Last night during the Learning 2030 rebroadcast, one of the tweets that came across my screen was a statement that said, “Technology does not replace good pedagogy”.
I see this quote quite frequently in my work, and I worry about it a bit.
I worry because in the same way that “good” standardized test scores can be used to keep technology out of classrooms, I think that this quote can be used by educators to justify avoiding change.
Let me explain…
It might surprise people to realize that there are classrooms, and in fact entire schools, where technology is not being used in learning.
Night Owl City via Compfight cc
How to help those teachers, schools and school boards embrace technology-enhanced learning is the topic of much discussion and much interest.
I have said many times, that I don’t believe in 2014, that our kids can possibly go to school and not have access to technology. I won’t go into the arguments why right here – that is another blog post – but technology needs to be there.
When a teacher who is not using technology in his or her class sees this quote, they can use it to justify what they are doing.
“Oh yes, I am a great teacher, so I don’t need technology in my classroom.”
It’s the same as seeing entire schools misuse standardized test scores to justify avoiding change. “We have great test scores so we are doing everything right, we don’t need to change.”
Quotes like this are dangerous.
I would ask the question, “In 2014, can good pedagogy exist without technology?”
I would also ask the question, “Does technology replace poor pedagogy?”
I think we need to be very careful about our choice of words.
When we look at the SAMR model, we see that technology-enhanced learning can be so much more enriching.
If we are not allowing our learners to connect and build learning networks, what exactly is our excuse?
5 thoughts on “My Definition of Good Pedagogy Includes Technology”
“In 2014, can good pedagogy exist without technology?” In short – no. I use technology, to some degree, daily and feel that my students are better for it because they can access way more as avid Google users than avid textbook users can. However, “does technology replace poor peagogy?”, now that is a whole other kettle of fish. I think poor pedagogy begets poor use of technology.
Those who have a firm grasp of the big ideas, how to differentiate for the students in front of them, and their learning needs aren’t going to just use a tool because it’s new and flashy, or so I hope. They’re going to use it if it is applicable to the learning styles and needs of their students.
As an embracer of technology, not as a fancy, shiny new thing, but as a tool for learning when applicable, I feel that technology has a huge role in the 21st-Century classroom. Having said that, there are a lot of tools, programs, and “games” aimed at teachers currently that actually offer very little educational value, regardless of how well others speak of them or what researcher was hired to gather evidence in their favour. You probably have seen them….those math games where kids just keep clicking until they get the answer right, so really they aren’t thinking so much as clicking as fast as they can to get through to the praise (prize).
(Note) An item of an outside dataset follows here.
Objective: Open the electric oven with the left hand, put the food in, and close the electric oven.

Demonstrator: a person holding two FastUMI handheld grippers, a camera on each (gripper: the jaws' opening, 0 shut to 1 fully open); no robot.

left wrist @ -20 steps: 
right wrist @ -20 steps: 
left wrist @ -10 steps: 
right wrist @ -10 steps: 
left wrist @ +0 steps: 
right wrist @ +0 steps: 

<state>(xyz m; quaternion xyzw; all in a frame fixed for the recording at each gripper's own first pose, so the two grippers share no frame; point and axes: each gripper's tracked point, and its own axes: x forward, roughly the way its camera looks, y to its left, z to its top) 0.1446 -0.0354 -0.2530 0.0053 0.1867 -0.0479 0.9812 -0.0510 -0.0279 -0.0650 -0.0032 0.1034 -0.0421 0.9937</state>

I have watched students using programs, looked at the expectations being addressed, talked to the kids while they engaged with the screen and discovered that while they may be learning something – it’s not the learning we think it is. A great is example is the “Power4Bones” program. It’s flashy, Grade 5 students can make comics (literacy), it has an oral literacy component – it’s fun! BUT, should it be your health program for a term? Absolutely not. If anything, it’s a great example of something created by an NGO to promote a one-way message – much like a PSA or an advertisement.
There’s some great stuff out there, the OAME math resources in CLIPS and e-Practice, Reflex Math, as well as any web-manip from NCTM are great! But this is a cautionary tale to colleagues – just because they are engaged, it doesn’t mean they are learning. There’s also some stuff, even in the OERB, that doesn’t really have the educational power that a hands-on, person-to-person exploartion can have.
I guess my diatribe is really about professional discretion (and maybe this is what scares those who choose not to engage with tech in their classrooms – the uncertainty factor). Use the tool yourself, know what your learning goal is, and please (I emplore you!), don’t use technology because it’s a fad and you feel you have to. Use it when it is meaningful and will carry your students closer to achieving success with your established learning goals.
Not all uses of technology lead to learning. I agree with that statement.
Teachers need a wide variety of tools and strategies to best meet the needs of individual learners. Teaching and learning are complex. Opportunities to network, learn from experts, explore areas of interest, become competent and responsible in using the tools and learning to choose the most appropriate tool are all important components of what students need to take advantage of the learning environment.
Fluency in the use of technology is basic expectation in 2014. I don’t believe we have the right to deny our students that kind of learning.
Technology doesn’t replace good pedagogy; it’s an essential *component* of good pedagogy. The challenge is to find its place in different circumstances. For this we need to experiment and share. Thanks for a great post Donna!